As shown in FIG. 2, an adhesive layer 9 is provided on the upper surface of the lenticular sheet 10, and a light diffusion plate 55 described later is pressure-bonded to the surface of the adhesive layer 9. As a result, rigidity is imparted to the lenticular sheet 10 and adhesion is improved.

  Moreover, it is preferable that the transparent support body 3 shown in FIG. 1 is subjected to an ultraviolet curable resin easy adhesion treatment on one side surface where the lens portion is formed. Examples of the material include polyethylene terephthalate (PET), polycarbonate (PC), and polyvinyl chloride (PVC).

  Further, the lenticular lens 2 has a function of diffusing the projection light in the horizontal direction. In addition, the cylindrical lens group is arranged side by side in the horizontal direction on one side on the projection direction side.

  In addition, a black stripe-shaped light shielding layer 7 is formed in the non-transmission portion of the projection light on the emission side flat surface on the side surface in the other direction.

  The lenticular lens portion 2 of the lenticular lens sheet 10 is manufactured using a roll-shaped lenticular lens mold and an ultraviolet curable resin. For example, an ultraviolet curable resin is applied to the upper surface of a polyester resin, polycarbonate resin, vinyl chloride resin film or the like. Further, after drying, the mold is pressed with the mold, and the ultraviolet curable resin is cured by ultraviolet irradiation. Then, the film on which the cylindrical lenticular lens portion is molded is continuously wound up in a wound shape.
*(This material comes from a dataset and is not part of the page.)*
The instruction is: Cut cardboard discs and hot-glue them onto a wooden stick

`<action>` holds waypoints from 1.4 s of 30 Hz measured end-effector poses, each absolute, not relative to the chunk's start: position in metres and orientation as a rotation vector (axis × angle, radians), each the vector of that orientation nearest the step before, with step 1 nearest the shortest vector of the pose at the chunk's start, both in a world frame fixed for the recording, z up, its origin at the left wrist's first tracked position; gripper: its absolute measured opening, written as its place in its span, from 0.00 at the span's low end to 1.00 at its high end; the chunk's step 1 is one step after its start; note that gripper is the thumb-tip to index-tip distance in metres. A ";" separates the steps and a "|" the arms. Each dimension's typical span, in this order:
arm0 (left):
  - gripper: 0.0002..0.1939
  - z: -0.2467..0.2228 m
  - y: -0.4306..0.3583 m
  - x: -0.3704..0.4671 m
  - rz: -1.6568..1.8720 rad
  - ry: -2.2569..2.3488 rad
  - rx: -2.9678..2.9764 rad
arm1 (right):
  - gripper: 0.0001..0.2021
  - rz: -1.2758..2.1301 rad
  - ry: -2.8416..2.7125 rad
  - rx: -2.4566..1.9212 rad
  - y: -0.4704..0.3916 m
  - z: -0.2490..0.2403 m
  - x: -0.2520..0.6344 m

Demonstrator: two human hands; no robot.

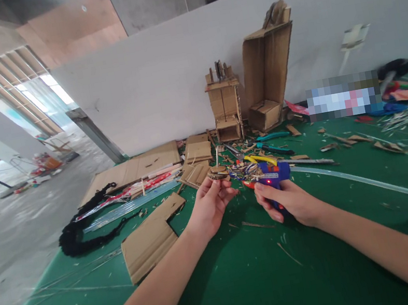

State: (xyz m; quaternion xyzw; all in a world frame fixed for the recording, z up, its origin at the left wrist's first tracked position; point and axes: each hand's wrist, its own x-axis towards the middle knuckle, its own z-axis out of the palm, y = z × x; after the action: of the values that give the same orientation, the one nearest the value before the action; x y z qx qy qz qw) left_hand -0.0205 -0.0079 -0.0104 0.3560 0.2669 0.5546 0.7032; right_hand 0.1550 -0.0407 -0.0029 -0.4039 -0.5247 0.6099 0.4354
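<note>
My right hand (289,200) is wrapped round the handle of a blue glue gun (279,173) with a small red light lit. A long translucent glue stick (345,177) trails from its back end to the right. In my left hand (212,201), the fingertips pinch a small round cardboard piece (217,172) with a thin pale stick (216,156) standing up from it. The gun's orange nozzle (248,184) points left toward this piece, a short gap away. Behind the gun lies a clutter of small scraps and yellow-handled pliers (262,159).
Two cardboard structures (224,104) (271,75) stand against the white wall panel (161,86). Flat cardboard (148,238), a black fuzzy strand (73,238) and plastic-wrapped sticks lie left on the green table (246,281). Teal-handled pliers (276,148) and scraps lie behind my hands.
</note>
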 end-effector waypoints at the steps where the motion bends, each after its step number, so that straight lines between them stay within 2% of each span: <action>1: 0.08 -0.011 -0.008 -0.021 1.233 0.591 0.777 | 0.20 1.518 -1.308 -1.009 -0.040 -0.003 0.155; 9: 0.07 -0.012 -0.008 -0.023 1.193 0.568 0.787 | 0.21 1.526 -1.302 -0.979 -0.041 -0.002 0.155; 29: 0.15 -0.005 -0.008 -0.023 1.074 0.559 0.825 | 0.21 1.531 -1.327 -0.946 -0.041 -0.004 0.156; 42: 0.08 -0.009 -0.007 -0.027 1.076 0.509 0.803 | 0.20 1.533 -1.314 -0.923 -0.040 -0.002 0.154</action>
State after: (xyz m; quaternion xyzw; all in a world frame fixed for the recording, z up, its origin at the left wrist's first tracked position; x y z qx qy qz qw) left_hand -0.0267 -0.0066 -0.0091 0.3680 0.2330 0.4929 0.7532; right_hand 0.1544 -0.0402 -0.0015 -0.3724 -0.5302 0.6186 0.4444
  The black stripe 7 is formed by forming the ultraviolet curable resin layer 8 on the flat surface of the base material opposite to the lens surface of the lenticular lens sheet.

  Next, while moving the light source and the lenticular lens sheet relative to each other in the direction in which the cylindrical lenses are juxtaposed, the strip-shaped light beam extending in the longitudinal direction of the cylindrical lens is applied from the cylindrical lens side to the flat surface of the base material of the lenticular lens sheet. Irradiation is perpendicular to the formed ultraviolet curable resin layer 8.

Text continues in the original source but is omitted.